MCP serves as a bridge for generative AI applications to access and utilize external data effectively.

Is MCP free to use?

Yes, MCP is an open-source project and is free for developers to use.

Can MCP be integrated with existing applications?

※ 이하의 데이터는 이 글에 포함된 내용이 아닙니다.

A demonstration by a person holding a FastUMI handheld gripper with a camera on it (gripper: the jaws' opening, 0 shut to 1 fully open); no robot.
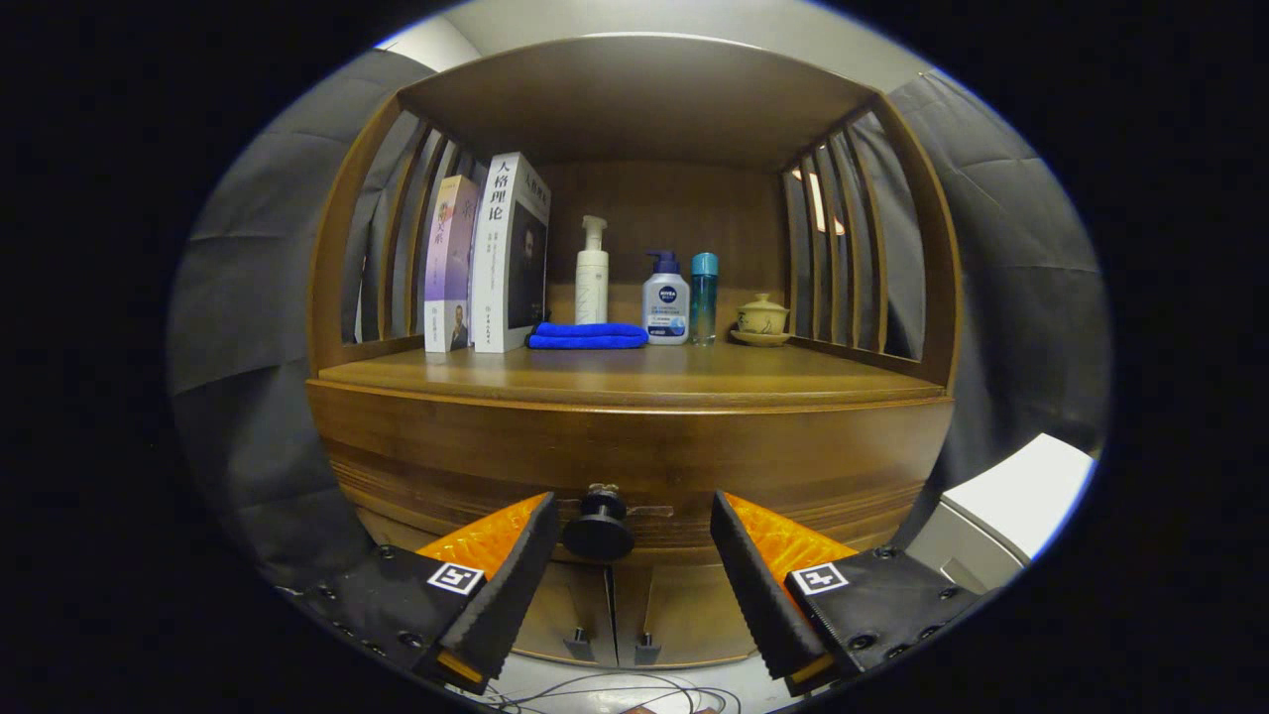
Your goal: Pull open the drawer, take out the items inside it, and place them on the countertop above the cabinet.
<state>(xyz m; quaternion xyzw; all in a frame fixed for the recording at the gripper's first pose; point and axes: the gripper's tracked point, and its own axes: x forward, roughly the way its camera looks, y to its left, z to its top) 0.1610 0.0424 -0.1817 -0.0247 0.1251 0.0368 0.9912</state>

Yes, MCP can be integrated with various AI tools and applications, making it versatile for different use cases.

Content

MCP로 RAG Application 구현하기

MCP(Model Context Protocal)은 생성형 AI application이 외부 데이터를 활용하는 주요한 인터페이스로 빠르게 확산되고 있습니다. 2024년 11월에 Anthropic의 오픈소스 프로젝트로 시작되었고, 현재 Cursor뿐 아니라 OpenAI에서도 지원하고 있습니다. 여기에서는 MCP with LangChain을 이용하여 LangGraph로 만든 application이 MCP를 활용하는 방법에 대해 설명합니다. 여기서 구현한 RAG는 Amazon의 완전관리형 RAG 서비스인 Knowledge base로 구현되었으므로, 문서의 텍스트 추출, 동기화, chunking과 같은 작업을 손쉽게 수행할 수 있으며, 멀티모달을 이용해 이미지/표를 분석할 수 있습니다. 여기에서는 MCP server에서 RAG에 손쉽게 접근할 수 있도록 AWS Lambda를 이용해 API를 구성하였습니다.

아래 architecture는 AWS 환경에서 MCP를 포함한 Agent를 구성하는것을 보여줍니다. Agent는 MCP server/client 구조를 활용하여 외부의 데이터 소스를 활용할 수 있습니다. MCP client는 MCP server와 JSON-RPC 프로토콜에 기반하여 stdio/SSE로 통신을 수행합니다. Stdio 사용시 MCP Server는 python, java와 같은 코드로 구성이 되고, client에서 요청이 오면 RAG나 인터넷등을 이용해 데이터를 수집하거나 전달하는 역할을 수행합니다. SSE로 할 경우에 MCP client와 server는 IP로 통신을 하게 됩니다. 여기서는 Streamlit을 이용해 application의 UI를 구성하고, 사용자는 ALB - CloudFront를 이용해 HTTPS 방식으로 브라우저를 통해 application을 이용합니다. 또한, 여기에서는 커스터마이징이 유리한 LangGraph를 이용해 MCP 기반의 application을 개발하는것을 설명합니다.

MCP 활용

MCP Basic

사용자는 자신의 Computer에 설치된 Claude Desktop, Cursor와 같은 AI 도구뿐 아니라 주로 Agent형태로 개발된 어플리케이션을 통해 MCP 서버에 연결할 수 있습니다. MCP server는 MCP client의 요청에 자신이 할수 있는 기능을 capability로 제공하고 client의 요청을 수행합니다. MCP server는 local computer의 파일이나 데이터베이스를 조회할 수 있을뿐 아니라 인터넷에 있는 외부 서버의 API를 이용해 필요한 정보를 조회할 수 있습니다. MCP Client는 Server와 JSON-RPC 2.0 프로토콜을 이용해 연결되는데, stdio나 SSE (Server-Sent Events)을 선택하여, Host의 요청을 MCP에 전달할 수 있고, 응답을 받아서 활용할 수 있습니다.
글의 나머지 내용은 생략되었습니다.